====== PROVIDED MATERIAL ======

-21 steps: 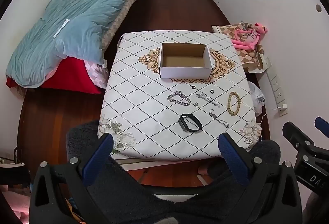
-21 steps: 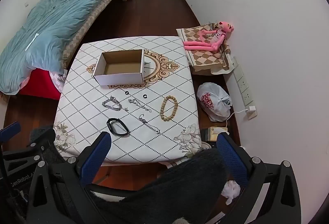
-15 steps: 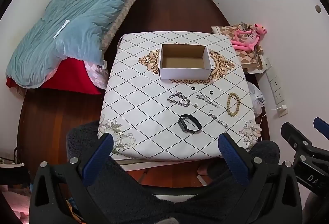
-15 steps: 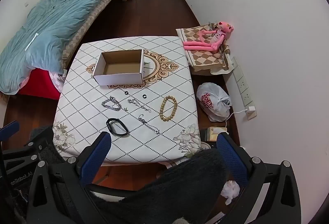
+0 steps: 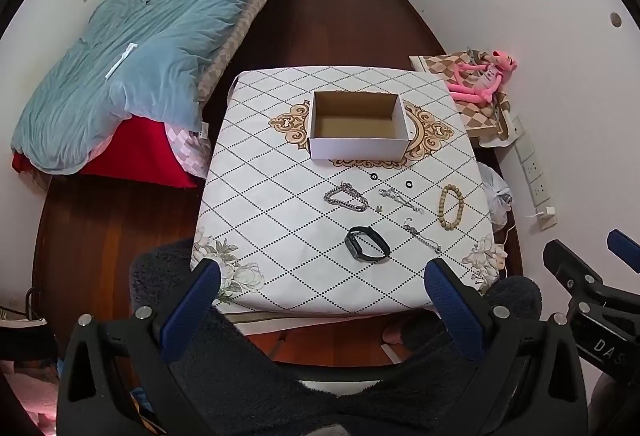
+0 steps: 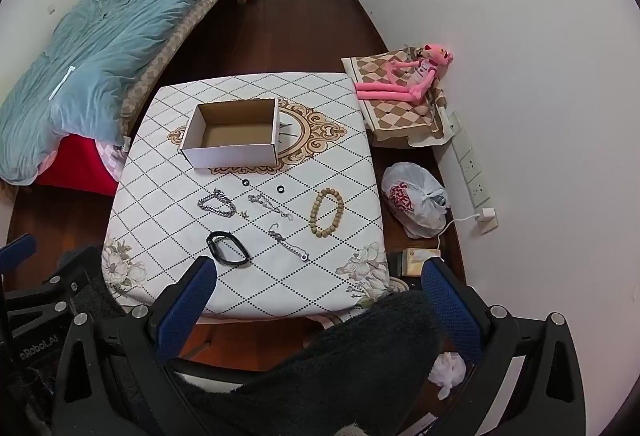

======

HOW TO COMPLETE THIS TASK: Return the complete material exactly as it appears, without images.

YOUR SOLUTION:
-21 steps: 
-21 steps: 
-15 steps: 
-15 steps: 
+0 steps: 
+0 steps: 

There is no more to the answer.